There’s an old carpentry rule: measure twice, cut once. The wisdom isn’t really about measurement. It’s about the cost of being wrong at scale. One bad cut on a small piece of wood is a minor annoyance. One bad cut on the whole floor is a catastrophe.
We built an industry - really, an entire era of business - on the assumption that scale was the answer before we’d fully answered the question. More reach before we understood what we were reaching people for. More employees before we understood what the work actually was. More agencies, more platforms, more ambition, more metaverse. We cut a lot of floors before we measured.
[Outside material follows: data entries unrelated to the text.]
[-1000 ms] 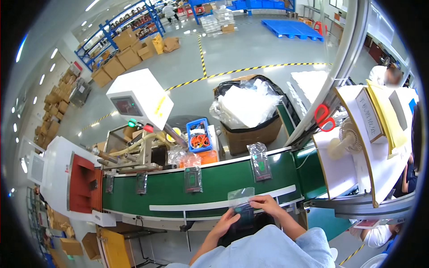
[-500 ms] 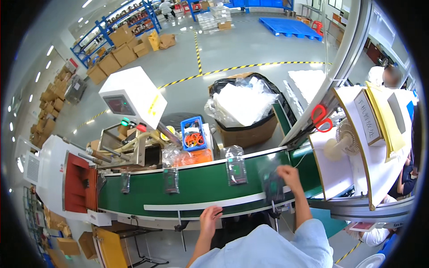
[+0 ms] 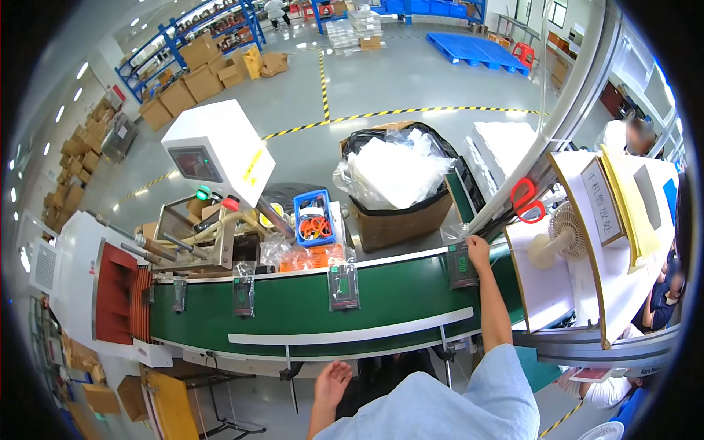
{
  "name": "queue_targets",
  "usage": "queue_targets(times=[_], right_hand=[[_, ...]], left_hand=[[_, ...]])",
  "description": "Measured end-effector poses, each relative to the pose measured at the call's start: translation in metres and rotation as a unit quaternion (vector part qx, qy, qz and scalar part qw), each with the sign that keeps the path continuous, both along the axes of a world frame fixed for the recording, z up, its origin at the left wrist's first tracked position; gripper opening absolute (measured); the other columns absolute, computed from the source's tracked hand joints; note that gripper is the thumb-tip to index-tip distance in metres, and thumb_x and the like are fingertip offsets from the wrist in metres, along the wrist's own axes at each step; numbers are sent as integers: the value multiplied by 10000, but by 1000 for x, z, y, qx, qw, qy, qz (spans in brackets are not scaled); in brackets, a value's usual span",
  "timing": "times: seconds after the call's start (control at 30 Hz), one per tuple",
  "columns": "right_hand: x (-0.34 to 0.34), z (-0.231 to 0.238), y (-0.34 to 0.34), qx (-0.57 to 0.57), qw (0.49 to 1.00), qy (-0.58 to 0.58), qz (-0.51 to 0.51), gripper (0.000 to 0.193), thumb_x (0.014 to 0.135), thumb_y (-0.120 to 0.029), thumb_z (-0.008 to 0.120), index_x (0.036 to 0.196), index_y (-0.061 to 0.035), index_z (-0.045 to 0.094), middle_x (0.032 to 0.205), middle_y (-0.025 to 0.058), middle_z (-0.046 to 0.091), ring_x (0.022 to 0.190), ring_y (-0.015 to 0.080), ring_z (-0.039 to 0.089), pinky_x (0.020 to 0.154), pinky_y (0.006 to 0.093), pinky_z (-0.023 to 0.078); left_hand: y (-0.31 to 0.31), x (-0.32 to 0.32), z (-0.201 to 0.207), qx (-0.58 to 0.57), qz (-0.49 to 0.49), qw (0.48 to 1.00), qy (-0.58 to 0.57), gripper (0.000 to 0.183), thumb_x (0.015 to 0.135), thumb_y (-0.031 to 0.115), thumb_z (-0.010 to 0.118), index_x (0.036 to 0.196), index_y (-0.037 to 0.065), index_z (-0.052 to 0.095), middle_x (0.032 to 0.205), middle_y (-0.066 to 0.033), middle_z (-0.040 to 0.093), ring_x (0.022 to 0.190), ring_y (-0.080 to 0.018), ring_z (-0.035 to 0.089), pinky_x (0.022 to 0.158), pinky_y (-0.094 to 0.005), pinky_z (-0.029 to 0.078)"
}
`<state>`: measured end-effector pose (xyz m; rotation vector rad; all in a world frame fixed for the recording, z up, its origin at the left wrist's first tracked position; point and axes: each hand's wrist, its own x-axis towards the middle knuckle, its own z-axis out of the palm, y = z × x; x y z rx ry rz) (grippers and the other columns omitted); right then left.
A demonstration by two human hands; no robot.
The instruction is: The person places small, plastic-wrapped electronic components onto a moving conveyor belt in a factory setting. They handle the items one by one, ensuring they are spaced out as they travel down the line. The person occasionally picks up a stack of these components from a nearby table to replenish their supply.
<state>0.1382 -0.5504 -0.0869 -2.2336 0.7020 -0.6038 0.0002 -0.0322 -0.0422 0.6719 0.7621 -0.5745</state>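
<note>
Since half a second ago, the right hand (image 3: 478, 253) and its clear bag (image 3: 462, 268) have moved from the belt's near edge across to its far edge, and the left hand (image 3: 333, 383) has dropped back toward the body. The three bags farther along, a nearer bag (image 3: 343, 286), a middle bag (image 3: 243, 293) and a small-looking bag (image 3: 179, 295), have slid toward the belt's left end.

The green belt (image 3: 411, 301) has a white bar (image 3: 352, 335) along its near edge and a white machine (image 3: 62, 264) with a red opening (image 3: 114, 293) at its left end. Past the far edge stand a blue bin (image 3: 297, 220) and a carton (image 3: 400, 231) heaped with plastic wrap (image 3: 396, 169). Striped tape (image 3: 403, 114) crosses the grey floor (image 3: 293, 95), with a blue pallet (image 3: 477, 53) beyond.

The clear bag, with a dark, green-marked piece inside, lies by the belt's far edge, toward the right end. The right hand's bent fingers are at its upper right corner; whether they pinch it or only touch it, I cannot tell. The left hand is empty, fingers loosely curled and partly spread, off the near edge and well apart from the bag.
</note>
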Motion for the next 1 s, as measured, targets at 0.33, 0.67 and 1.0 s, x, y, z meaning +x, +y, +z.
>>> queue_targets(times=[0.33, 0.67, 1.0], right_hand=[[35, -41, 106, -26, 986, 118, -116, 332, 838, -310, 466, 768, -34, 637, 823, 218, 568, 772, 392, 548, 671, 474, 422], [39, -90, 105, 0, 997, 68, 24, 352, 833, -281, 553, 1054, -9, 596, 912, 153, 618, 792, 253, 583, 744, 345, 451], [-74, 41, 185, 203, 966, -16, 156, 323, 673, -11, 595, 993, -49, 575, 768, 26, 525, 644, 109, 494, 617, 243, 439]], left_hand=[[38, -26, -30, -119, 75, 989, 49, 154, 840, 155, 516, 891, 45, 611, 922, -117, 631, 953, -264, 577, 872, -406, 450], [37, -37, -25, -158, 7, 987, -5, 217, 881, 189, 489, 1017, 45, 578, 955, -97, 619, 951, -235, 583, 875, -381, 456], [-27, -1, 25, -57, -303, 938, -159, 266, 821, 95, 589, 1078, 44, 540, 929, -53, 590, 880, -164, 584, 808, -296, 479]])
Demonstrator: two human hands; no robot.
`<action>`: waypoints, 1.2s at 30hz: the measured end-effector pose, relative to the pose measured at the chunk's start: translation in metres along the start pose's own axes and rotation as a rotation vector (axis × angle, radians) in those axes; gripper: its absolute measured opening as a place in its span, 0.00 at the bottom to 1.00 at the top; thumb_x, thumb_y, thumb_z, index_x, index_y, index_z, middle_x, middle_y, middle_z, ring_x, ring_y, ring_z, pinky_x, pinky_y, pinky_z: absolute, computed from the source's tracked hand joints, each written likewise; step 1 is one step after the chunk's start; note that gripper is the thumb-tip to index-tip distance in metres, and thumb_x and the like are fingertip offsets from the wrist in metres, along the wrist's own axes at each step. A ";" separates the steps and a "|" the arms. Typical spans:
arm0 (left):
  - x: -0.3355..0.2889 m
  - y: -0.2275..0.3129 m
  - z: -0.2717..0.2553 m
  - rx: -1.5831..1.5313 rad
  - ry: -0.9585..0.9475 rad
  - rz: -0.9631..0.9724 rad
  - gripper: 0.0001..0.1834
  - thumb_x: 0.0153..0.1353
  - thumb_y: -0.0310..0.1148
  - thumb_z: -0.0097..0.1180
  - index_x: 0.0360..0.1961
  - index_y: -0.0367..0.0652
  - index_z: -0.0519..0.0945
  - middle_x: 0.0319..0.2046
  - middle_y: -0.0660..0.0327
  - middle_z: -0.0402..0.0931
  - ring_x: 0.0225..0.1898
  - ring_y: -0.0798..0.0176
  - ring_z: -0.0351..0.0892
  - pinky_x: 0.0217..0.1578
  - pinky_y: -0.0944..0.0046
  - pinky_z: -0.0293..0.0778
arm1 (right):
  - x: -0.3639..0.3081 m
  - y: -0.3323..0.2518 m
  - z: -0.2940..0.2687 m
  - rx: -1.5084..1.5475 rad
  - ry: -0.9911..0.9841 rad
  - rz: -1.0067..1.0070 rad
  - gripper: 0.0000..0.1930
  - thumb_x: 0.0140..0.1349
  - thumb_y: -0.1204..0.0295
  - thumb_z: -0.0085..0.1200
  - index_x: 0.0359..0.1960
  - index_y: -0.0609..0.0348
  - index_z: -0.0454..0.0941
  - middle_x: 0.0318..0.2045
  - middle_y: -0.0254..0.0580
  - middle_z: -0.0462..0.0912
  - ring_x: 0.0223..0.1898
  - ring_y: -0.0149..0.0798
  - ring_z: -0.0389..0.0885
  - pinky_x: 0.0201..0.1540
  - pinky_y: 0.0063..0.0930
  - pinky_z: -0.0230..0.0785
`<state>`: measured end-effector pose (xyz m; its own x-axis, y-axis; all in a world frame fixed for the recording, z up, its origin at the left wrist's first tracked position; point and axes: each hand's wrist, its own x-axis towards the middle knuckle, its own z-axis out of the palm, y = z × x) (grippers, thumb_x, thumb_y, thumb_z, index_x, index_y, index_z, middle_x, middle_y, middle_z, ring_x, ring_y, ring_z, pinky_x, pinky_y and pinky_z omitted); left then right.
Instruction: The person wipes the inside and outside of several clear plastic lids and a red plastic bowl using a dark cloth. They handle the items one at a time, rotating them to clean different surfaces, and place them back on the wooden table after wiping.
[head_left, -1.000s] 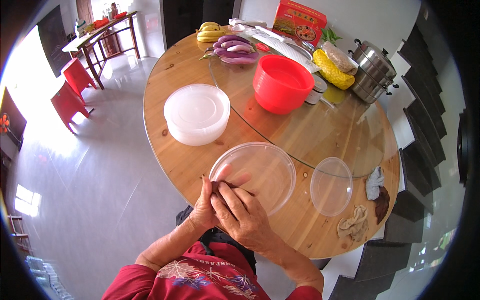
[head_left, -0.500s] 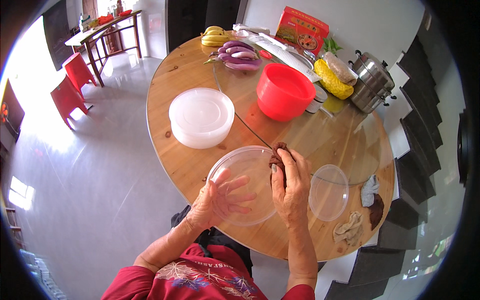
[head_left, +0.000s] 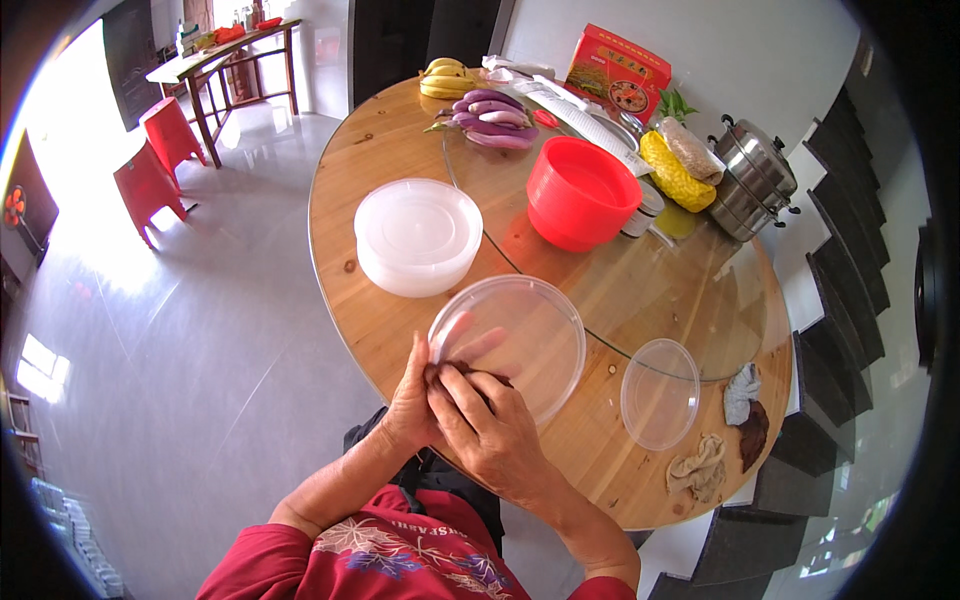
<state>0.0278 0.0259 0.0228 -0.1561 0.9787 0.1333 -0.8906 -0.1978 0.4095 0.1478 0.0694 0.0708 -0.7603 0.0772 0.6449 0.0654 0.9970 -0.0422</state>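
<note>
A clear round plastic lid (head_left: 535, 330) is tilted above the near edge of the table. My left hand (head_left: 408, 408) grips its left rim, and the fingers show through the plastic from behind. With bent fingers, my right hand (head_left: 488, 430) presses a dark brown cloth (head_left: 506, 380) against the lid's near left rim, close to my left thumb. Most of the cloth is hidden under the right fingers. Another clear round lid (head_left: 660, 395) lies on the table to the right. White translucent round containers with a lid (head_left: 418, 235) stand beyond my left hand.
The round wooden table (head_left: 345, 170) has a glass turntable. On it are stacked red bowls (head_left: 582, 195), eggplants (head_left: 490, 120), bananas (head_left: 447, 80), a red box (head_left: 618, 75) and a steel steamer pot (head_left: 750, 180). Crumpled cloths (head_left: 697, 467) lie near the right edge. Dark stairs (head_left: 835, 290) rise beyond.
My right hand has moved left and toward me with the brown cloth, from the lid's far right rim to its near left rim. The lid has shifted slightly right and away.
</note>
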 end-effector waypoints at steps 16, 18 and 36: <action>-0.008 0.017 -0.011 0.029 -0.050 -0.030 0.31 0.62 0.53 0.54 0.64 0.59 0.63 0.65 0.57 0.61 0.59 0.40 0.68 0.53 0.43 0.73 | -0.054 0.044 -0.038 1.244 0.471 1.088 0.25 0.57 0.76 0.61 0.56 0.66 0.69 0.42 0.35 0.79 0.43 0.27 0.77 0.48 0.21 0.71; -0.007 0.039 -0.026 0.184 -0.155 -0.035 0.29 0.61 0.48 0.58 0.60 0.50 0.68 0.60 0.56 0.67 0.57 0.44 0.72 0.52 0.47 0.74 | -0.048 0.050 -0.060 1.177 0.322 1.005 0.23 0.56 0.76 0.61 0.54 0.66 0.71 0.41 0.35 0.80 0.41 0.27 0.78 0.46 0.21 0.72; 0.017 0.076 0.054 1.082 -0.133 0.043 0.12 0.54 0.28 0.67 0.36 0.32 0.80 0.29 0.57 0.83 0.28 0.66 0.84 0.25 0.70 0.77 | 0.004 0.075 -0.101 0.975 -0.147 0.663 0.21 0.53 0.77 0.63 0.50 0.65 0.74 0.38 0.37 0.82 0.40 0.29 0.80 0.45 0.25 0.73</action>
<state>-0.0191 0.0249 0.1053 -0.0725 0.9690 0.2362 -0.0282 -0.2387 0.9707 0.2149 0.1438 0.1475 -0.8343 0.5186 0.1872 0.0032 0.3441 -0.9389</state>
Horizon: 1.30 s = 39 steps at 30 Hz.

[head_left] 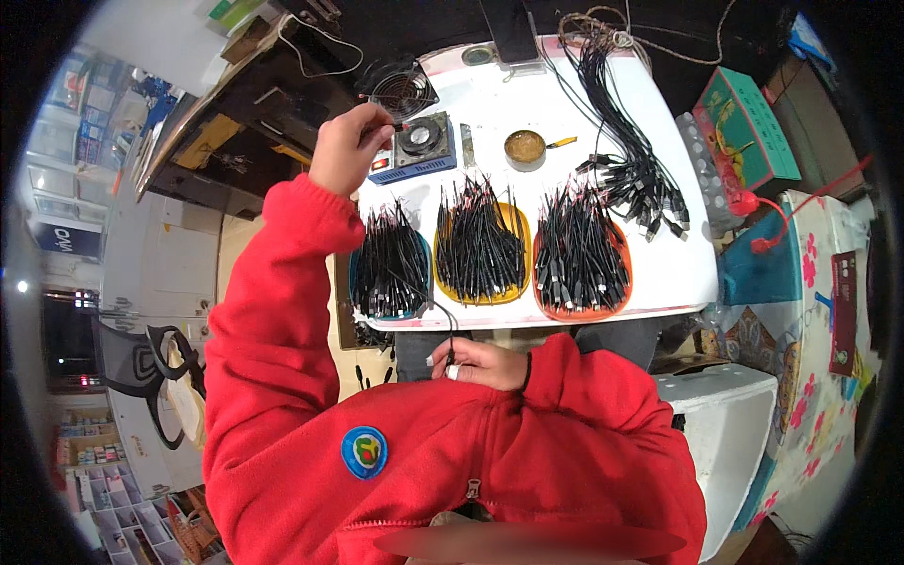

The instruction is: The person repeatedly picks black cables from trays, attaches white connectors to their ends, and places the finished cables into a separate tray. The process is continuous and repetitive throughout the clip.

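My left hand [350, 146] is raised over the left side of the table, its fingers pinched together at the edge of a blue box-shaped device [421, 148] with a round black top. What the fingertips hold, if anything, is too small to make out. Close to my body, my right hand [485, 363] is closed on the end of a thin black cable [450, 350]. That cable runs up toward the teal tray [430, 282] of short black cables. Beside it stand a yellow tray [516, 287] and an orange tray [617, 303], both heaped with similar cables.
A round tin of brownish paste [524, 147] with a yellow-handled tool sits mid-table [659, 282]. A long bundle of black USB cables [626, 141] lies at the back right. A black fan [403, 89] is behind the device; a white box [716, 405] stands at the lower right.
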Each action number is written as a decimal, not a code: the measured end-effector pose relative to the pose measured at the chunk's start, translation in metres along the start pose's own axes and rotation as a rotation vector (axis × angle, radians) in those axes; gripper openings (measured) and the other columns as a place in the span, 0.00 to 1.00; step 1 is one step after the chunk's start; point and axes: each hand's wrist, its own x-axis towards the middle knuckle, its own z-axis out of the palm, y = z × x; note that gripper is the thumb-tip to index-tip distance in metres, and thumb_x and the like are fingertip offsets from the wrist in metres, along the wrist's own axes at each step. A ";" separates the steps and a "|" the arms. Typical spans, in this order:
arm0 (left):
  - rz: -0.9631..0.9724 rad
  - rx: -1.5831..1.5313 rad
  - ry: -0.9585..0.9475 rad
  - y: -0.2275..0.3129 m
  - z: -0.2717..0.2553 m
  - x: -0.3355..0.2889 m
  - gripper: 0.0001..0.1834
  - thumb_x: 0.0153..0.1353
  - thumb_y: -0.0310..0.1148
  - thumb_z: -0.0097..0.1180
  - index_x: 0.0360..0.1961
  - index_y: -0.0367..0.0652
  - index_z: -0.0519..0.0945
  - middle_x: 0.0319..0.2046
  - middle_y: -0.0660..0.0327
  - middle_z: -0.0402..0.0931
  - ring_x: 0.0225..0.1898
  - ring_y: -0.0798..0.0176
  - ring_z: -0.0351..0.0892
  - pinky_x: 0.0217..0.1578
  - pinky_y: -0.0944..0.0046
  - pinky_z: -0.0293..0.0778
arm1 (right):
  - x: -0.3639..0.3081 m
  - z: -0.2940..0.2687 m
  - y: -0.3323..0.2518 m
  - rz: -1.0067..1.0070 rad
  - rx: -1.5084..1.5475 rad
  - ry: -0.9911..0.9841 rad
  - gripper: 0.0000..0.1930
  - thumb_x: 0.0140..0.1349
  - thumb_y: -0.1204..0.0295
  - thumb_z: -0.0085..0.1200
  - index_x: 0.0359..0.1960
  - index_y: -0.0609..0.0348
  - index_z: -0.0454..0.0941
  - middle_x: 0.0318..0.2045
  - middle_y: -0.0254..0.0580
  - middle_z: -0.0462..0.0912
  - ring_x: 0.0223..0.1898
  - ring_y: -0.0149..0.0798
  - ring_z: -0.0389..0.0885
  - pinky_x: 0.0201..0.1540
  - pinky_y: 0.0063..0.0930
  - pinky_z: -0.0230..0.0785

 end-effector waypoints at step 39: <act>-0.362 -0.747 -0.354 0.048 0.045 -0.249 0.09 0.63 0.24 0.50 0.43 0.34 0.76 0.32 0.62 0.77 0.38 0.72 0.74 0.41 0.72 0.70 | -0.444 0.062 0.058 1.345 -0.973 1.205 0.25 0.60 0.53 0.50 0.46 0.64 0.74 0.40 0.60 0.80 0.45 0.59 0.77 0.50 0.44 0.69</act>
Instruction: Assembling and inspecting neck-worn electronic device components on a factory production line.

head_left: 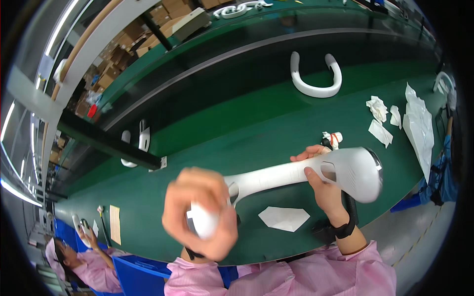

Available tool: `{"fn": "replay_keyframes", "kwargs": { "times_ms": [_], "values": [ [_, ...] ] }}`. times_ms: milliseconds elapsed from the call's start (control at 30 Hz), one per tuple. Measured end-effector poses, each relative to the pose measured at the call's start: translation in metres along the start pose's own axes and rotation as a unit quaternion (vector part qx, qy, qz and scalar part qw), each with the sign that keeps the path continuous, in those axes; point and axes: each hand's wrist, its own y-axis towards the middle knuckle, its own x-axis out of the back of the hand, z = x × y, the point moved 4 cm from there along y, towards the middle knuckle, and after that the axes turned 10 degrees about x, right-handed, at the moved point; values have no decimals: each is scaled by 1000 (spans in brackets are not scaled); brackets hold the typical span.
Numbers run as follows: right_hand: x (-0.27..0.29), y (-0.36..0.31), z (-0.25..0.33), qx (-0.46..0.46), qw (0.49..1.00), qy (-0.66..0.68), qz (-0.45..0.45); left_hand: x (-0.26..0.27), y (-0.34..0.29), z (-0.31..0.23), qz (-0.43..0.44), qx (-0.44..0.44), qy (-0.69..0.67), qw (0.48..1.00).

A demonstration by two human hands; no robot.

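Note:
Both hands hold a white U-shaped neckband device [274, 178], perhaps a neck fan, above the green table. My left hand [200, 212], somewhat blurred, is closed with curled fingers around its left end, whose white tip shows between the fingers. My right hand [327, 192] grips the band near its wide right end, thumb on the near side and fingers behind. That end has a grey window and fine ridges. Beneath the band lies a white paper sheet [284, 218]. Just beyond my right fingers stands a small white-wrapped item with a red band [335, 140].
Another white neckband [316, 92] lies on the dark conveyor, and one [143, 138] sits partly behind a dark post [108, 140]. Crumpled tissues [377, 108] and a plastic bag [417, 128] lie at right. A co-worker in pink [94, 266] handles a white part at far left.

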Motion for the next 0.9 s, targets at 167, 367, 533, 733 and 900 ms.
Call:
{"fn": "replay_keyframes", "kwargs": {
  "times_ms": [167,367,533,733,900],
  "values": [
    [5,0,-1,-69,995,-56,-38,-17,-16,-19,145,-87,110,979],
    [3,-3,-1,-88,995,-37,-11,-23,-57,-26,64,-249,88,962],
    [11,-4,-5,-45,993,-110,15,-28,-55,-28,125,-255,92,954],
    [12,-7,6,14,994,-108,-17,-34,-54,-28,119,-346,23,930],
    [13,-13,3,11,998,-56,-38,-35,-53,-25,98,-452,-68,884]
  ]
}}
What this week keeps whispering - through the holding company reshuffles, the viral deposition videos, the zombie VR headset, the craft beer brand quietly thriving in the corner - is that the era of scale-as-substitute-for-judgment may be winding down. Not with a crash. More like a slow exhale.
The good news - and there genuinely is good news here - is that what replaces it is something most of us got into this work to do in the first place. Make things that matter to specific people. Say something true. Build something small enough to actually hold up under scrutiny.
CBS News Radio went dark this week after 99 years. Dan Rather called it “another piece of America that is gone.” He’s right. But the reason it’s gone isn’t because no one wanted good journalism. It’s because the institution forgot what it was for and couldn’t find its way back.
That’s the real cautionary tale. Not size. Forgetting.
The antidote - now as always - is conviction. Know what you’re for. Do that thing with everything you have. Measure twice.